* [What you should do] Every line of the records that contains "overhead" should be tallied, and only the resulting number returned.

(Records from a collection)
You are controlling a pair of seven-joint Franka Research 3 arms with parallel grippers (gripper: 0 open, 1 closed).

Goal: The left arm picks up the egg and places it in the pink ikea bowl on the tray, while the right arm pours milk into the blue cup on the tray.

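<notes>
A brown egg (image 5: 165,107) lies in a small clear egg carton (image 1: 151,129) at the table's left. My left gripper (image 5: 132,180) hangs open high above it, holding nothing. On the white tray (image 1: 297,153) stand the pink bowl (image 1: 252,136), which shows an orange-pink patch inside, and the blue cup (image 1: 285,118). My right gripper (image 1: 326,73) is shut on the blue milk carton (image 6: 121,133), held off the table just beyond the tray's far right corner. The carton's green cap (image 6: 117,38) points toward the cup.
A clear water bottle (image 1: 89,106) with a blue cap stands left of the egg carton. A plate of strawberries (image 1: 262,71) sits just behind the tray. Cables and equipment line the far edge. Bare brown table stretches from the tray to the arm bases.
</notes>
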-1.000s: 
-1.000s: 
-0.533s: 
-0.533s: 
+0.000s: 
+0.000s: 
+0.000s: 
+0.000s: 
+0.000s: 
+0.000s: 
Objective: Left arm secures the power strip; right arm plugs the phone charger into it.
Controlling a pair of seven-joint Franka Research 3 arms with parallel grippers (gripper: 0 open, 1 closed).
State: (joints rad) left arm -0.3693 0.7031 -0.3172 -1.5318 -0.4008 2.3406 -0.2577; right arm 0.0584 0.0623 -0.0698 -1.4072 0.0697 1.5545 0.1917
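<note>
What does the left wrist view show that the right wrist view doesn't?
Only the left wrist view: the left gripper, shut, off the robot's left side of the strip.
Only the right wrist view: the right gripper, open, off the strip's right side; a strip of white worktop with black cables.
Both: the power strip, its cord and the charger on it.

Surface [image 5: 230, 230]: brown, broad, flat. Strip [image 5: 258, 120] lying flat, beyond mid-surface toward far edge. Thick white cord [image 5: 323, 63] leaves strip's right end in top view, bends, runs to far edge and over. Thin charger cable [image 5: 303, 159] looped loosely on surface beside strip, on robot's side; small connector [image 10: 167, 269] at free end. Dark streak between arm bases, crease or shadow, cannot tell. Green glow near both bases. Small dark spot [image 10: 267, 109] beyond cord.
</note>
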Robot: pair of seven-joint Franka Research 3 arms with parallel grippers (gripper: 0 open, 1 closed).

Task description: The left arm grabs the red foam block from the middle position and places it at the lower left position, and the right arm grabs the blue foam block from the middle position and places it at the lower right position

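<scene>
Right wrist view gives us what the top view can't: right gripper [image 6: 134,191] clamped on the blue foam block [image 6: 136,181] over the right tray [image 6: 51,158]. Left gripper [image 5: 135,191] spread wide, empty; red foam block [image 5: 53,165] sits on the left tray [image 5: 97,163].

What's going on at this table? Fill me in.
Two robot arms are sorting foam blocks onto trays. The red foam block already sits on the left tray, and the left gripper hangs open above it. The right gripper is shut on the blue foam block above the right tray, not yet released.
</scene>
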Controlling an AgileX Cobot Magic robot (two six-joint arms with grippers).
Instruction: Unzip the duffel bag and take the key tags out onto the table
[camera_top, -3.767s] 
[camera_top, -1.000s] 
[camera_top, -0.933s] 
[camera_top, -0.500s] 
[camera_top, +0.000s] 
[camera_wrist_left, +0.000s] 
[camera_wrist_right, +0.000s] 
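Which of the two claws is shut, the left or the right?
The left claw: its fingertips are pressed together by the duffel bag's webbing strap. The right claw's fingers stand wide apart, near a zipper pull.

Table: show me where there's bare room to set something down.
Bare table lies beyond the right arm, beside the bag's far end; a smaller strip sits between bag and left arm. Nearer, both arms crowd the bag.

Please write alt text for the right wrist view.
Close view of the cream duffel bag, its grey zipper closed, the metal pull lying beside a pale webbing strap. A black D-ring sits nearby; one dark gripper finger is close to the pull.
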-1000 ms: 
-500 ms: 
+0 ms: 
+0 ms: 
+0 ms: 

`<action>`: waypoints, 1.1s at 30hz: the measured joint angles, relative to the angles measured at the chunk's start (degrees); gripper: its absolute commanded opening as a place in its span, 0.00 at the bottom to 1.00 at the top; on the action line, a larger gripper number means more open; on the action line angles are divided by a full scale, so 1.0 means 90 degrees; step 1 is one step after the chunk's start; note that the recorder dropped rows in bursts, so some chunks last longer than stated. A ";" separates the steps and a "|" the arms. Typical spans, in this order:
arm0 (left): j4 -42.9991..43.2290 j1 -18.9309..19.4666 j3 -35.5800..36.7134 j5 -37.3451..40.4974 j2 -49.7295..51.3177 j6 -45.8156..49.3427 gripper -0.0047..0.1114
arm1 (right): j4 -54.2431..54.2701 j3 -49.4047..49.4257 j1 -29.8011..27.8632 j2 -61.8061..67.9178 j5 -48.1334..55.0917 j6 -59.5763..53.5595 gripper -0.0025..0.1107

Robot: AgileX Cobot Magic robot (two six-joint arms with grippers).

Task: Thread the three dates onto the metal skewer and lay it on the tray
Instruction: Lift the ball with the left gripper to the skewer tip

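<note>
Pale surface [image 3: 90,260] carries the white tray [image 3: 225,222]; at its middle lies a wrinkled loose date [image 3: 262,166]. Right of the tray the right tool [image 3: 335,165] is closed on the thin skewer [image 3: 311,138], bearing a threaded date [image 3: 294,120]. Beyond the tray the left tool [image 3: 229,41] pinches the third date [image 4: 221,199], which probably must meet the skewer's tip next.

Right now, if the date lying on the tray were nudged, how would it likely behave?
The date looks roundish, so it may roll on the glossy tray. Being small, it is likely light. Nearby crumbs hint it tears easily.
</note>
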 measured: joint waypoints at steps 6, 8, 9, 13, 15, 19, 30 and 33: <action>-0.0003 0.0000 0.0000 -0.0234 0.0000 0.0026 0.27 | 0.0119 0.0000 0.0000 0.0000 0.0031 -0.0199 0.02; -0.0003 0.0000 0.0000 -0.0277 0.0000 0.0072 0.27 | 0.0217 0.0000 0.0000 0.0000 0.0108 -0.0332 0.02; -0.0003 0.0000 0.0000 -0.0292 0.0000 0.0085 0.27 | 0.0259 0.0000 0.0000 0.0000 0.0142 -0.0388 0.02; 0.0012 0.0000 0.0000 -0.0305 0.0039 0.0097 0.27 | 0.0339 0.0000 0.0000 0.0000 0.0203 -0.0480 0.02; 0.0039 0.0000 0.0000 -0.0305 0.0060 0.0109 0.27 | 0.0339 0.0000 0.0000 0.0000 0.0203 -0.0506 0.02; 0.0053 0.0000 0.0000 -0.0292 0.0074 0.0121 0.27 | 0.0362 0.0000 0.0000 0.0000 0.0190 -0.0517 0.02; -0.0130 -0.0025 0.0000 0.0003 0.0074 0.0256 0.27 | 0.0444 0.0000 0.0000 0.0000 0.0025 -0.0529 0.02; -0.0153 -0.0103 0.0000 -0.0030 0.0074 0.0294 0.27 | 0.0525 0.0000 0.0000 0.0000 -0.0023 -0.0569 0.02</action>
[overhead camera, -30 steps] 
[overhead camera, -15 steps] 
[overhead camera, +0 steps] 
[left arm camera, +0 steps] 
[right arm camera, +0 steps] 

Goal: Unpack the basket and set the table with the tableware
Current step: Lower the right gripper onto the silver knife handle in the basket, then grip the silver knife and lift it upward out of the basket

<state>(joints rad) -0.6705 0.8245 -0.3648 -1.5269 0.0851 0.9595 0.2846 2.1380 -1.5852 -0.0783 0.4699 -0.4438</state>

* [Solution] 3